**WHAT YOU ARE ASKED TO DO**: Would you return, word for word, the lines of the data below from the line with "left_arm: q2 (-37" through the line with "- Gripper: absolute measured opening", and no others?

**Stored items**:
■ ■ ■ ■ ■ ■ ■

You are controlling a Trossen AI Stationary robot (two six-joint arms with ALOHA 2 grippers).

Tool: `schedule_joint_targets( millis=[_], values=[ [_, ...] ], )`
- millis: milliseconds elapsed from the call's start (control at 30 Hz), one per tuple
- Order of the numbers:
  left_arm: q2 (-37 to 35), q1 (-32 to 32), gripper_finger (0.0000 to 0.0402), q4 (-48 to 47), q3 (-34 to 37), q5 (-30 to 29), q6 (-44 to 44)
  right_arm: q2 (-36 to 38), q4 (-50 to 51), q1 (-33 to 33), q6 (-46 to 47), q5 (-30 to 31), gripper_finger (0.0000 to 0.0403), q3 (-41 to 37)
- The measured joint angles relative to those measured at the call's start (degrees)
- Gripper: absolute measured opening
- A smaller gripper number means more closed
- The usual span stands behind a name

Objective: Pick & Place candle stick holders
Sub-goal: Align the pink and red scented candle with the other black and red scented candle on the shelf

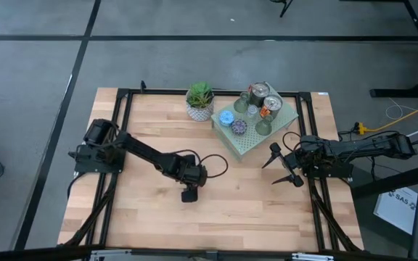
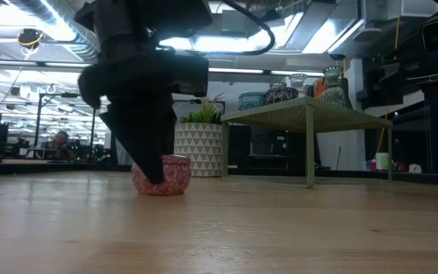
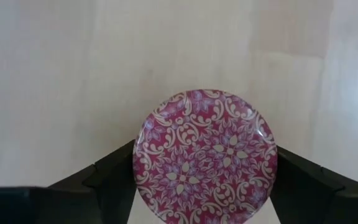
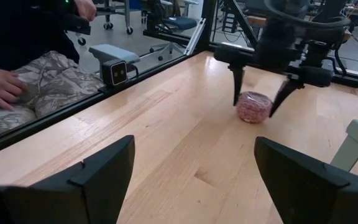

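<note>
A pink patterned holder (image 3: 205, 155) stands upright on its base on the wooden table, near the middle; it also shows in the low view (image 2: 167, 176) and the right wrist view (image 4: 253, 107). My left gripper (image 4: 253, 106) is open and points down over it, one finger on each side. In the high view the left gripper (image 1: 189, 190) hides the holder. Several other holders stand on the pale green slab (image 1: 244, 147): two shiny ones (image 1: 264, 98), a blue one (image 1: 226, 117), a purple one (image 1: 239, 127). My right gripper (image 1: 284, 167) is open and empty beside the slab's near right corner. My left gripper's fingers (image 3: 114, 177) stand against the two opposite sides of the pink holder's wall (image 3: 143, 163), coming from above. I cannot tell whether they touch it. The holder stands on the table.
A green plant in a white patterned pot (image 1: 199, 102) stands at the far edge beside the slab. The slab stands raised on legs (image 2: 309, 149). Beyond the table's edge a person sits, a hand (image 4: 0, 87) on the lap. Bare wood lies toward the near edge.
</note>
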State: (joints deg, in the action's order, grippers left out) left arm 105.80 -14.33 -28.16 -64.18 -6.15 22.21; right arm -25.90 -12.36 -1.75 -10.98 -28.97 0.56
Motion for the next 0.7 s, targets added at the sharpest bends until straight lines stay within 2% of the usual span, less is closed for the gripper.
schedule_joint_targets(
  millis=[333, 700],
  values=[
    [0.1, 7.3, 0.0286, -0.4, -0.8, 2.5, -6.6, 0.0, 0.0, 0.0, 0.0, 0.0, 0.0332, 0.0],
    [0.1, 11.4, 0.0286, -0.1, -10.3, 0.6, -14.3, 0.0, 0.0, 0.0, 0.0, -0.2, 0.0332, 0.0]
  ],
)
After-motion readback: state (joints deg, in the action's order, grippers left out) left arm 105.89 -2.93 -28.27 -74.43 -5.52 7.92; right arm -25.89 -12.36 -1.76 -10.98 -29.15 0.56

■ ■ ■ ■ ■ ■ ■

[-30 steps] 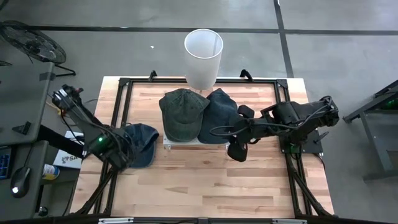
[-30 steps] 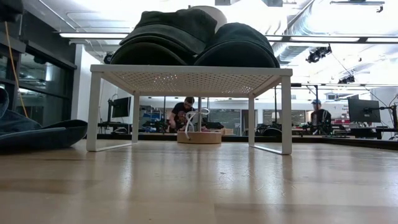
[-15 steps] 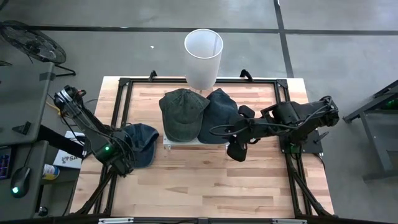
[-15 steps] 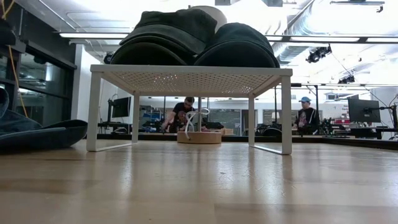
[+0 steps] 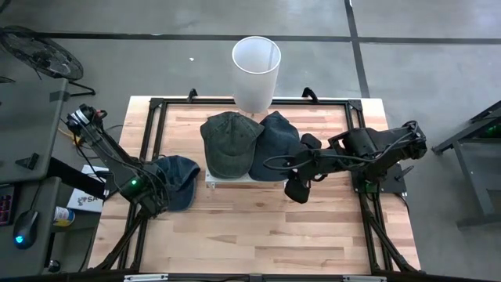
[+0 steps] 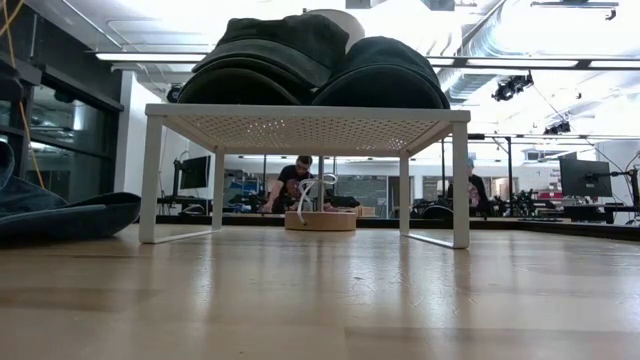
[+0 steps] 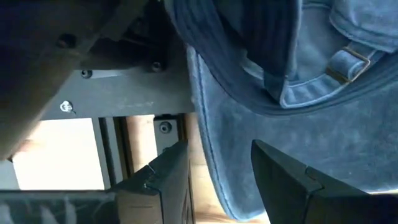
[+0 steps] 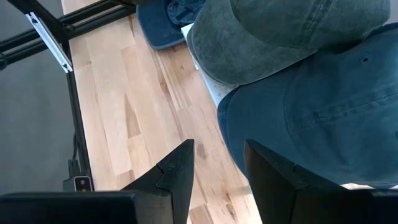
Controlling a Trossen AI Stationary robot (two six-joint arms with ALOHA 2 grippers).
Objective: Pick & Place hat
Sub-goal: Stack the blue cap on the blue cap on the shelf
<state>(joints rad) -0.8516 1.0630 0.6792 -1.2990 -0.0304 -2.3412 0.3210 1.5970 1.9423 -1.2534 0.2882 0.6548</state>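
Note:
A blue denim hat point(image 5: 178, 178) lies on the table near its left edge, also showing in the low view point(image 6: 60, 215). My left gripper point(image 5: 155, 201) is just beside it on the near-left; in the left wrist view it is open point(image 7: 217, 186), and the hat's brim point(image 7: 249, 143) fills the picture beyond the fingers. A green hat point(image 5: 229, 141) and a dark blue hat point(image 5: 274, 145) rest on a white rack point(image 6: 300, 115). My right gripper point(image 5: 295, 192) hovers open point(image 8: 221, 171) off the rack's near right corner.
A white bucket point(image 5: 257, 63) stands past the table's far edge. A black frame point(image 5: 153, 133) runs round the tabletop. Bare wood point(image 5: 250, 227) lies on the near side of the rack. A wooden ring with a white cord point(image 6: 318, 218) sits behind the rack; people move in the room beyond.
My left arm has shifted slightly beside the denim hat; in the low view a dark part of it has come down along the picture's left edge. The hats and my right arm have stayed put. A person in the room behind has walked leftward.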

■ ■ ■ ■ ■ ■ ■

**RESULT OF THE TASK**:
  left_arm: q2 (-37 to 35), q1 (-32 to 32), gripper_finger (0.0000 to 0.0402), q4 (-48 to 47), q3 (-34 to 37), q5 (-30 to 29), q6 (-44 to 44)
  right_arm: q2 (-36 to 38), q4 (-50 to 51), q1 (-33 to 33), q6 (-46 to 47), q5 (-30 to 31), gripper_finger (0.0000 to 0.0403), q3 (-41 to 37)
- The measured joint angles relative to those measured at the call's start (degrees)
- Gripper: absolute measured opening

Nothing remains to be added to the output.